The aim of its robotics division is to develop “multi-fingered hands” that can pick up and grip certain objects. Honda is researching how to do this through remote operation, in which a human wearing a VR visor and a connected glove can operate the robotic hand.
Honda is a pioneer in the field of robotics, having developed Asimo, one of the first robots to walk on two legs. The automaker ceased production of Asimo in 2018 in order to focus on using the technology for more practical use cases in nursing and road transport.
Honda envisions white collar using its “Avatar” robots with digital screens in place of a face to remotely attend meetings and even interact with physical objects. This will allow people to live where they choose without constraints of workplace obligations, the company said.

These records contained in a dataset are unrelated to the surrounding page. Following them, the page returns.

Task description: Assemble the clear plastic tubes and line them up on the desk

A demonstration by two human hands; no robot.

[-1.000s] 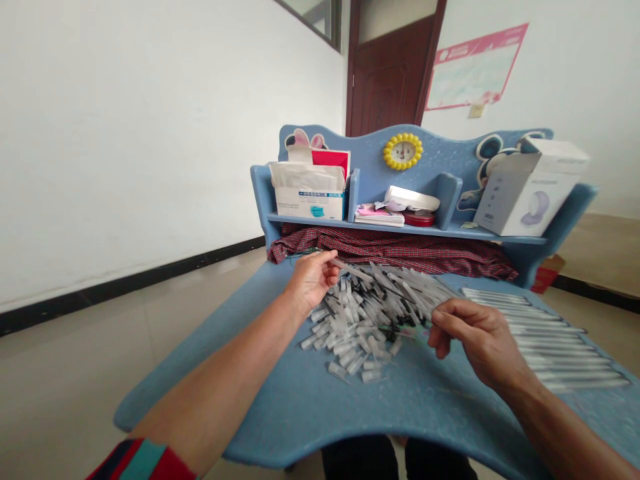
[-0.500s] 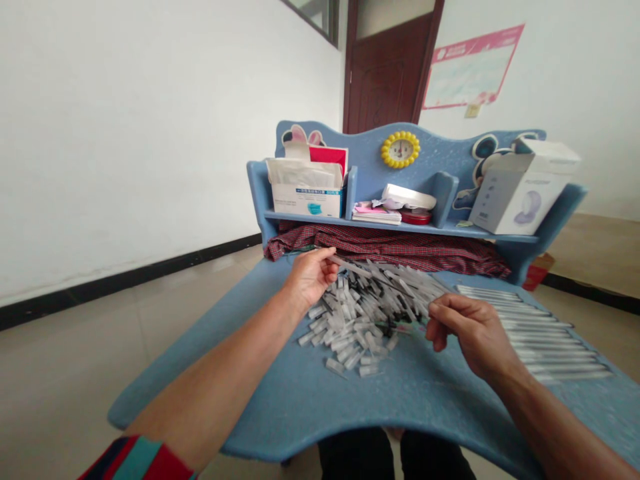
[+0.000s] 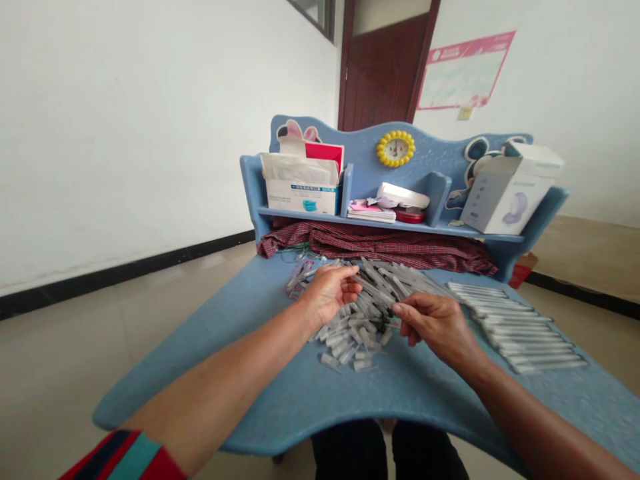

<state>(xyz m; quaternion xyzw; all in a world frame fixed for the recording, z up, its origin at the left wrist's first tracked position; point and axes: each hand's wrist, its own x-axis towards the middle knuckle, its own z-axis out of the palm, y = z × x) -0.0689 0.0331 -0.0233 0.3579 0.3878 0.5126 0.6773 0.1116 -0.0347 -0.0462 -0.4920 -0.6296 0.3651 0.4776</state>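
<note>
Clear pen barrel [image 3: 377, 292], slim and translucent, held aslant between two bare hands, over the middle of a blue desk [image 3: 280, 407]. Edges blurred against the clutter behind it.

Left hand [image 3: 330, 293]: thumb and forefinger pinched narrow on the barrel's far end, the other fingers curled loosely towards the palm. Striped cuff [image 3: 125, 457] at the elbow, in red, dark blue and teal.

Right hand [image 3: 440, 327]: thumb and forefinger closed on the near end, remaining fingers folded under. Exact contact of the fingertips too soft to make out.

Beneath and beyond the hands, a loose heap of pen parts [image 3: 345, 337]: short frosted caps towards the near side, longer translucent tubes towards the far side, black pieces mixed among them. Just beyond the left wrist, a purple-printed packet [image 3: 299, 277], partly hidden.

To the right of the right hand, apart from the heap, a row of pens [image 3: 525, 327] laid side by side, dark at the ends.

Behind the heap, red plaid cloth [image 3: 400, 247] bunched under the shelf. On the shelf: face-mask box [image 3: 300, 199] at left, stacked papers [image 3: 371, 215] and red round tin [image 3: 410, 216] mid-shelf, white carton [image 3: 510, 190] at right. Yellow-rimmed clock [image 3: 395, 149] on the backboard.
</note>
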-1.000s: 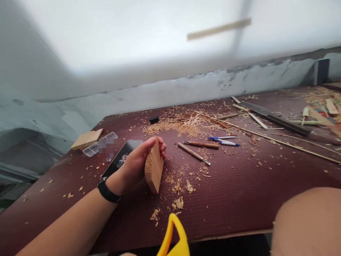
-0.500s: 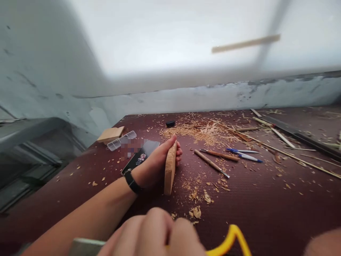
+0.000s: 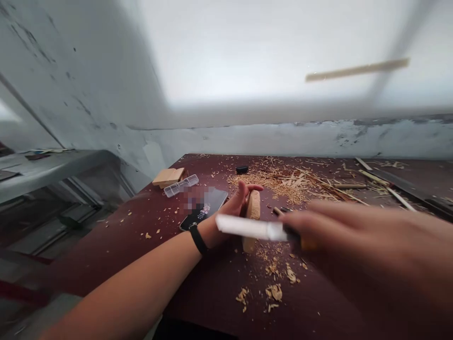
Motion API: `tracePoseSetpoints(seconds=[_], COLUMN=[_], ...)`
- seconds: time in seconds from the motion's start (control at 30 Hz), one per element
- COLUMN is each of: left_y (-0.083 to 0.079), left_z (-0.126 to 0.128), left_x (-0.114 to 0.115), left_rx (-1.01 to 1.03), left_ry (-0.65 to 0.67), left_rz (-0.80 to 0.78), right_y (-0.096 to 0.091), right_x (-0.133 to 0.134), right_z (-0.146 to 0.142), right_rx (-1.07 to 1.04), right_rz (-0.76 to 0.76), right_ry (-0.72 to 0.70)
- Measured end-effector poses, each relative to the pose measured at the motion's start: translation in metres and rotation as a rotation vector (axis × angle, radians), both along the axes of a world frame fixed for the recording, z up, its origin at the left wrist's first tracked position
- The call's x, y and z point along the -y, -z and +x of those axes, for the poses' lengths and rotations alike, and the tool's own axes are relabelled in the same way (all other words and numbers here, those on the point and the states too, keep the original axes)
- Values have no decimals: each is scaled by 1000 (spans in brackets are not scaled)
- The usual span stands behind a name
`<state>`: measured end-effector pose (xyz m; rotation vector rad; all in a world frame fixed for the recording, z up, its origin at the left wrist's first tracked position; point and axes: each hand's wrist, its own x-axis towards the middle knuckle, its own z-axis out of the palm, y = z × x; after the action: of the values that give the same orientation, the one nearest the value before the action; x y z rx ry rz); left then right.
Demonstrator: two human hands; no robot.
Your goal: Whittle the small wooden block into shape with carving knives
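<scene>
My left hand (image 3: 236, 206), with a dark band on the wrist, holds a small wooden block (image 3: 253, 208) on its edge above the table. The thumb points up, and the fingers reach round the block's far side. My right hand (image 3: 318, 229), smeared by motion, is closed round the dark and yellow handle of a knife-like tool (image 3: 253, 228). Its pale flat blade points left and crosses in front of the block and the left palm. Blur leaves its exact kind unclear, and I cannot tell whether it touches the wood.
On the dark red table (image 3: 141, 264) lie wood shavings (image 3: 274, 292), a phone (image 3: 208, 208), a clear plastic case (image 3: 181, 185), pale wood pieces (image 3: 169, 176) and a small black object (image 3: 242, 169). Thin sticks (image 3: 401, 198) lie at right. A wall (image 3: 226, 139) rises behind.
My right hand has swung from the bottom foreground up and right, bringing the tool's blade before the block. The left fingers have straightened somewhat. The view has shifted left.
</scene>
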<state>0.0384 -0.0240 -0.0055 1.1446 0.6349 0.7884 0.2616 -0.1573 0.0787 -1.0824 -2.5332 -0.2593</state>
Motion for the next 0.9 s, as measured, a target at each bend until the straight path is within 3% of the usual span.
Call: tracePoseSetpoints(seconds=[0.07,0.1,0.17,0.27,0.37,0.47,0.63,0.9], left_y=[0,1,3,4,-4,-17,-29,-30], left_z=[-2,-4,-6,-9,-9,-9,-10,0], left_x=[1,1,0,3,11,19,26,47], left_rx=[4,3,-11,-65,-148,-201,-259,-289], left_ry=[38,55,88,134,179,234,283,150], left_rz=[46,67,99,136,176,173,194,136], right_y=[-21,-23,-13,19,44,56,58,49], right_x=[-32,-47,-74,-93,-90,-78,-66,-61], right_z=[0,3,11,18,11,0,-8,-11], right_rx=[-59,-110,-163,-280,-283,-236,-146,-47], right_rz=[-103,-72,-117,-224,-295,-395,-482,-426], right_ry=[110,129,234,293,252,194,200,163])
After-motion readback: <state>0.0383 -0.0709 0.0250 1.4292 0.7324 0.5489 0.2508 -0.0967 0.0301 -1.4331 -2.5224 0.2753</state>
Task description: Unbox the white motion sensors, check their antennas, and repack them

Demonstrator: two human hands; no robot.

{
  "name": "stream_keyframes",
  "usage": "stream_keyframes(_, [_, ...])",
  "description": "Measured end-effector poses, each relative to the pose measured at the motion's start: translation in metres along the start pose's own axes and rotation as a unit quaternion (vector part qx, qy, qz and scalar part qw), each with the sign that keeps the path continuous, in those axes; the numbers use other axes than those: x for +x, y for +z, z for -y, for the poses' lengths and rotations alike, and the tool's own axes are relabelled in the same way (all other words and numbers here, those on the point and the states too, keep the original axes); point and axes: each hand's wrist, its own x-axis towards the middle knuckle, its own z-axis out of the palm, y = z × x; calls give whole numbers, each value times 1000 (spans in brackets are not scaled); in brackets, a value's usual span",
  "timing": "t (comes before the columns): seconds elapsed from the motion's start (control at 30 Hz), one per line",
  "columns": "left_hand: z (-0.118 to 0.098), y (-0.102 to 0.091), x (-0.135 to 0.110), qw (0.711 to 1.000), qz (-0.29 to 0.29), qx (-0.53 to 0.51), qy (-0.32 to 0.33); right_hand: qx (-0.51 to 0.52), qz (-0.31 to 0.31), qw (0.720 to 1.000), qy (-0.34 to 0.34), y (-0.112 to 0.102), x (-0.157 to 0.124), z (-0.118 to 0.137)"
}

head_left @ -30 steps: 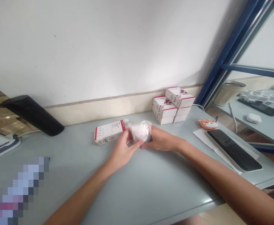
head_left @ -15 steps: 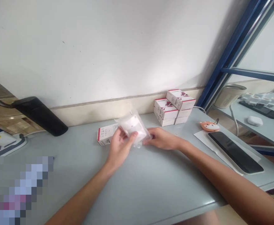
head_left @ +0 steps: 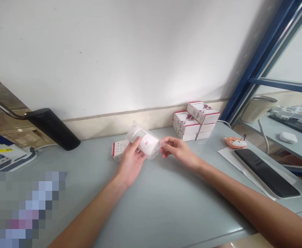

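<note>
A clear plastic bag (head_left: 151,146) with a white rounded item inside, marked with a small red print, is held above the grey table. My left hand (head_left: 131,158) grips it from the left, thumb on top and fingers beneath. At the bag's right end, my right hand (head_left: 175,150) pinches the loose plastic between thumb and fingers. Just behind my left hand lies a white and red box (head_left: 118,150), partly hidden by that hand and the bag. What exactly the white item is, I cannot make out.
Several white and red boxes (head_left: 196,120) are stacked against the wall. On the right, a phone-like black device (head_left: 267,172) rests on white paper beside an orange animal-faced case (head_left: 235,142). A black padded bar (head_left: 54,129) leans in at left. A blue-framed glass panel (head_left: 254,82) bounds the right.
The bag has turned in my left hand, and its red print now faces up. My right fingers have moved onto the bag's right end. The whole view has shifted slightly.
</note>
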Motion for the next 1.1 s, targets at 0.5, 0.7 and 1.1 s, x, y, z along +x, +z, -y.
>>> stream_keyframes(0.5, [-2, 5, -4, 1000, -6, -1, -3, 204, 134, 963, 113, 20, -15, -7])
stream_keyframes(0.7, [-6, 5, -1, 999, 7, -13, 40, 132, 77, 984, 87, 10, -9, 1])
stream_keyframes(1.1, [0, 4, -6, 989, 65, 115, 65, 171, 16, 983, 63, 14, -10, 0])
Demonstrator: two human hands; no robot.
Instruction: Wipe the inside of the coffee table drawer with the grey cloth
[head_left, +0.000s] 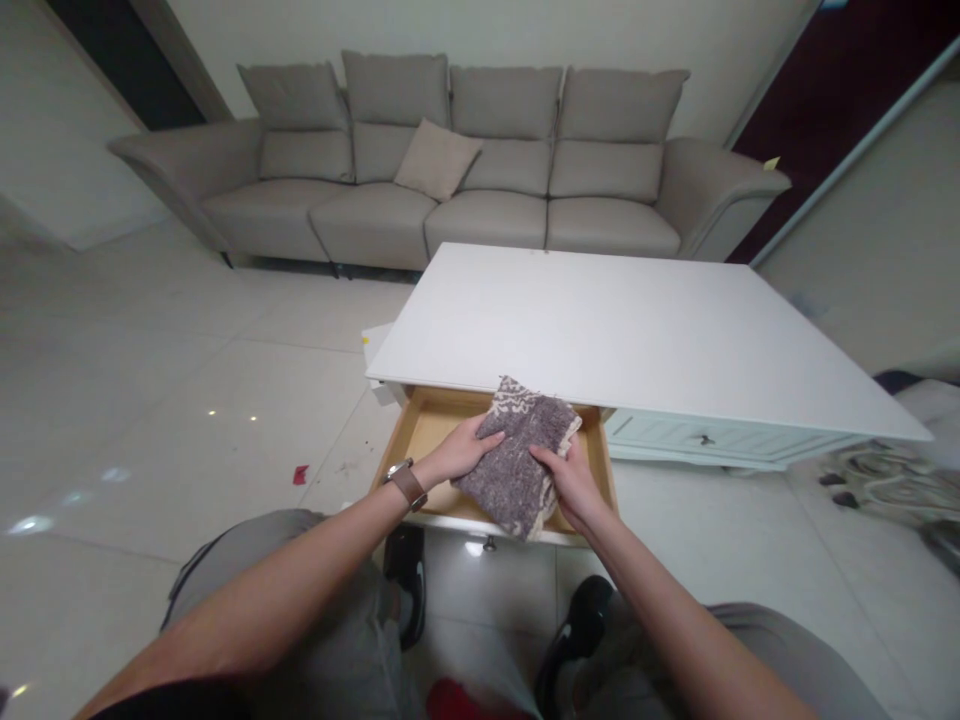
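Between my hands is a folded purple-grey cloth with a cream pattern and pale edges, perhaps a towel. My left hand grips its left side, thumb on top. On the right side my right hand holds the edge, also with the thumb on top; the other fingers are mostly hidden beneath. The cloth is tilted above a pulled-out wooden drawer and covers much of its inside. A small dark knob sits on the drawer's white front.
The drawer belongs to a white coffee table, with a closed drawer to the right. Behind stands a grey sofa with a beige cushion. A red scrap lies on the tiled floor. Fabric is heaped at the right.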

Lastly, Honda is hoping to put its work propulsion, guidance, and control technologies to work on a “reusable rocket” program, Frommer said. The automaker started developing rocket technology in 2019, he added. “If we can use such rockets to launch small low orbit satellites, we can expect to evolve our core technologies into various services, including connected services,” he said.
How successful any of these research projects will be remains to be seen. The auto industry is going through a huge shift right now, with most of the major companies vowing to phase out gas-powered vehicles in favor of electric ones. Honda is no different, vowing to stop selling internal combustion engine vehicles by 2040. This will be an incredibly costly project, and risky too, as consumers in the US have been slow to adopt electrification.